**WORK INSTRUCTION**
Restate verbatim the span of lines below between the line with "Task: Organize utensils" and the line with "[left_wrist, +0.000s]", including those two lines, and only that span.

**LISTED ENTRIES**
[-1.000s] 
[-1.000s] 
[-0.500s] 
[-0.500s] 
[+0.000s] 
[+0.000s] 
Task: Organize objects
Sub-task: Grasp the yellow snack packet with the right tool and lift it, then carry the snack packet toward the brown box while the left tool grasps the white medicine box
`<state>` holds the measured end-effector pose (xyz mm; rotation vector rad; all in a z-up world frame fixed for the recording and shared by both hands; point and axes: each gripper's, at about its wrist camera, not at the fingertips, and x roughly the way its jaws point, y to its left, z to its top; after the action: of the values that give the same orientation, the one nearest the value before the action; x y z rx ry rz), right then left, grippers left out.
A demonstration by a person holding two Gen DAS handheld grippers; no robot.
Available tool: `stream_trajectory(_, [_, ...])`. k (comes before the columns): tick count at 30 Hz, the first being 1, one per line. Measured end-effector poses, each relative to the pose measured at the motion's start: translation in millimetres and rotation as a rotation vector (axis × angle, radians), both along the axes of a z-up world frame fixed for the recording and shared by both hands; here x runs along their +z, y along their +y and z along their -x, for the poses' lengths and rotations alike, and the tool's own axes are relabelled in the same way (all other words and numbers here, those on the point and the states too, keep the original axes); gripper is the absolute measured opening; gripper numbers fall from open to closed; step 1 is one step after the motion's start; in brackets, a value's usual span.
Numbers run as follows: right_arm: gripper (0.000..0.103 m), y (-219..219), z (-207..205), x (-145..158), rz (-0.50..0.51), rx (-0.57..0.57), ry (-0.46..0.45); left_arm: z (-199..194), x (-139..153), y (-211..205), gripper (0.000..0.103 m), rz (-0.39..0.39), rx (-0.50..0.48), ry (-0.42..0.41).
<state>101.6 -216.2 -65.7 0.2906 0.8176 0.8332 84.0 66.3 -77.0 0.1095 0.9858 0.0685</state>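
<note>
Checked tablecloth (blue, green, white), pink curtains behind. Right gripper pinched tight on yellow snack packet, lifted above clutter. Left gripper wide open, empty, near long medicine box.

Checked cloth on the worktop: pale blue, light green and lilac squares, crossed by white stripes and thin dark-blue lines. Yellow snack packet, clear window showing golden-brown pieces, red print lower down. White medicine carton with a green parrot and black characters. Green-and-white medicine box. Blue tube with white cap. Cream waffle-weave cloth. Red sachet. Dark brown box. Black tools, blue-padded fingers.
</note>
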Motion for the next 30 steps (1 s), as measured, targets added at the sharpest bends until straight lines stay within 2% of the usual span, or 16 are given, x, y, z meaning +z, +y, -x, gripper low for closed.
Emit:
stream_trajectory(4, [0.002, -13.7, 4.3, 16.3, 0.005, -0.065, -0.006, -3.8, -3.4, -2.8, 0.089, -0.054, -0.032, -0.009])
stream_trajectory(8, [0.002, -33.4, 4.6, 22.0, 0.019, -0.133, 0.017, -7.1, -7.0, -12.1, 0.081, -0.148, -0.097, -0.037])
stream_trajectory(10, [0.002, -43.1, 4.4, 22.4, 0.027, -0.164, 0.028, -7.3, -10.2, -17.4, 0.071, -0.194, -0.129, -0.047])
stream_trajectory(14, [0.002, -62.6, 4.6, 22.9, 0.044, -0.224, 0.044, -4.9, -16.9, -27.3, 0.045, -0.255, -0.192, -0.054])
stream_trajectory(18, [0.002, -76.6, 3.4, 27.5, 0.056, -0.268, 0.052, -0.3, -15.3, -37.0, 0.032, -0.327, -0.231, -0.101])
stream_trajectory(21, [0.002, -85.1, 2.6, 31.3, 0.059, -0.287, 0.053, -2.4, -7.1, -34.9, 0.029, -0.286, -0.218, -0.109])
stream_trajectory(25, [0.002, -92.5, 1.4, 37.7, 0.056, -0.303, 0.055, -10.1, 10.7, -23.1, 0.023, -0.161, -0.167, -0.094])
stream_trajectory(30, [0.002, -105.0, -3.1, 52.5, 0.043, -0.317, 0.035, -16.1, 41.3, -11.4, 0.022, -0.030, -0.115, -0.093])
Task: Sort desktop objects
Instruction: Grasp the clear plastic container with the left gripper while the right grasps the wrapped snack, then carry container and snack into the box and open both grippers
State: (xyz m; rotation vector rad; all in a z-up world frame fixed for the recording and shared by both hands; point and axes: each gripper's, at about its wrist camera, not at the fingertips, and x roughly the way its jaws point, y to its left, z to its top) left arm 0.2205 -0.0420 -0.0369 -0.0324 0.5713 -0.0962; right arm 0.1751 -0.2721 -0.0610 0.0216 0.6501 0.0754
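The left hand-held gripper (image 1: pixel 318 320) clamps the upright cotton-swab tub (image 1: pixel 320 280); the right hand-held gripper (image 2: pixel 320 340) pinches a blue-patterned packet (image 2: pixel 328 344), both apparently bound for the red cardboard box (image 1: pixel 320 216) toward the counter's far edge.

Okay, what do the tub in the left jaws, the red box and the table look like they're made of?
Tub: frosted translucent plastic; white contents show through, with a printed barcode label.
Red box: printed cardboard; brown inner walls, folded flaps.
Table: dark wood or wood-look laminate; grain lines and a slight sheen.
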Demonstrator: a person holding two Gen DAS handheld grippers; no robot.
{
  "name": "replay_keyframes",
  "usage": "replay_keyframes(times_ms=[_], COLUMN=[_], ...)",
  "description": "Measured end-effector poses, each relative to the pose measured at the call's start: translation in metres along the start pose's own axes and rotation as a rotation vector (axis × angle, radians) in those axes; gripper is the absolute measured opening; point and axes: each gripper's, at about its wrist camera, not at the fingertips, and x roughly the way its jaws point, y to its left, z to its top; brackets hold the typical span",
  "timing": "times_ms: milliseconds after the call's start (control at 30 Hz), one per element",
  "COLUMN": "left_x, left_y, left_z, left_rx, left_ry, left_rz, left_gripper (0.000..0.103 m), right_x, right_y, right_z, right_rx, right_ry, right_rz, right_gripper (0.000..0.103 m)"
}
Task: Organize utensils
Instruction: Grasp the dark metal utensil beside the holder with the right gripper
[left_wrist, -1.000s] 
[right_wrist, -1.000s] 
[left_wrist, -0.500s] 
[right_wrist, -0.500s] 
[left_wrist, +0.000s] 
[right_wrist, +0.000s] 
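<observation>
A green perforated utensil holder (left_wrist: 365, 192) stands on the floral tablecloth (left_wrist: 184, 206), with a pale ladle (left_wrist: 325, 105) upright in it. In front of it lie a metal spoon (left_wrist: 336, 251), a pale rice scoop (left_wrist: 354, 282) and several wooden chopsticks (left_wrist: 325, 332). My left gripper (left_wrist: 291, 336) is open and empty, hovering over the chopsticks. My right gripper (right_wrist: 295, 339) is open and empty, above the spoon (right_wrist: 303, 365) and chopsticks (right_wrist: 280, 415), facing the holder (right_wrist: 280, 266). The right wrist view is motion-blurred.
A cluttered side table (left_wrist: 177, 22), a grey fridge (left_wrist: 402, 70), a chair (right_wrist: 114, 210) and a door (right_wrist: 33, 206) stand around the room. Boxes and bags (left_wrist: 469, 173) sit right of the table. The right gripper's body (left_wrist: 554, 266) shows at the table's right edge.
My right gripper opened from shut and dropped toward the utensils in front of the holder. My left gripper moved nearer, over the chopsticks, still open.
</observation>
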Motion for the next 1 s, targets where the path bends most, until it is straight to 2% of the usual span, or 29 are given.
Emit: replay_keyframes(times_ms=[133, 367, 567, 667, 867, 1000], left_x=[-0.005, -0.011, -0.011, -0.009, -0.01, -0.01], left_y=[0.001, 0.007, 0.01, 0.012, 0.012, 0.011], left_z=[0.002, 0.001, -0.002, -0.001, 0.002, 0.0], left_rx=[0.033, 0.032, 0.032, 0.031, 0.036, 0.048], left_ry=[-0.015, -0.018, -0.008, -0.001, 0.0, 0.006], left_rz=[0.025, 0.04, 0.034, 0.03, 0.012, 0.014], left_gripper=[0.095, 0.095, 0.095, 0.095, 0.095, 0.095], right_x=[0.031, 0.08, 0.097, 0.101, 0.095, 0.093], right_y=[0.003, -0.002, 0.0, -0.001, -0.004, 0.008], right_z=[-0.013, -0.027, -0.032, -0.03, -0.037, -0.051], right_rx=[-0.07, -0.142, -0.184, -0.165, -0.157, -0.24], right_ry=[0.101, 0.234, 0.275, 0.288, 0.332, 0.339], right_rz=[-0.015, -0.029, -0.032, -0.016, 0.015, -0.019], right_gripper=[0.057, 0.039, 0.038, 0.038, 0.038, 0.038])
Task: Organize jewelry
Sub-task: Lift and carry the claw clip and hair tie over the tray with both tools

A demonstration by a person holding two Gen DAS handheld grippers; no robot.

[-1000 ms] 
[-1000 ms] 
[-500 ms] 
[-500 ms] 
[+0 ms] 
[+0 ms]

**SOLUTION**
Task: Organize utensils
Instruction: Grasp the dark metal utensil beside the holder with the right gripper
[left_wrist, -1.000s] 
[right_wrist, -1.000s] 
[left_wrist, -0.500s] 
[right_wrist, -0.500s] 
[left_wrist, +0.000s] 

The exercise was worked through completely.